* Goal of the exercise *
Could you print each line of the material below exactly?

* Data provided *
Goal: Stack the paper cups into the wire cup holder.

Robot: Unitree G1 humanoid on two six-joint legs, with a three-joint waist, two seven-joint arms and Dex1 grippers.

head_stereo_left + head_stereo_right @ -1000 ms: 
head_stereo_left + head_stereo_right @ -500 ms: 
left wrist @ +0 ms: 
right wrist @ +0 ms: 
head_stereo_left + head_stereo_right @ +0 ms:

* Task solution *
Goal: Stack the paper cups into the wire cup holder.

Robot: Unitree G1 humanoid on two six-joint legs, with a three-joint waist, two seven-joint arms and Dex1 grippers.

head_stereo_left + head_stereo_right @ -1000 ms: 
head_stereo_left + head_stereo_right @ -500 ms: 
left wrist @ +0 ms: 
right wrist @ +0 ms: 
head_stereo_left + head_stereo_right @ +0 ms:

The required output has now been supplied.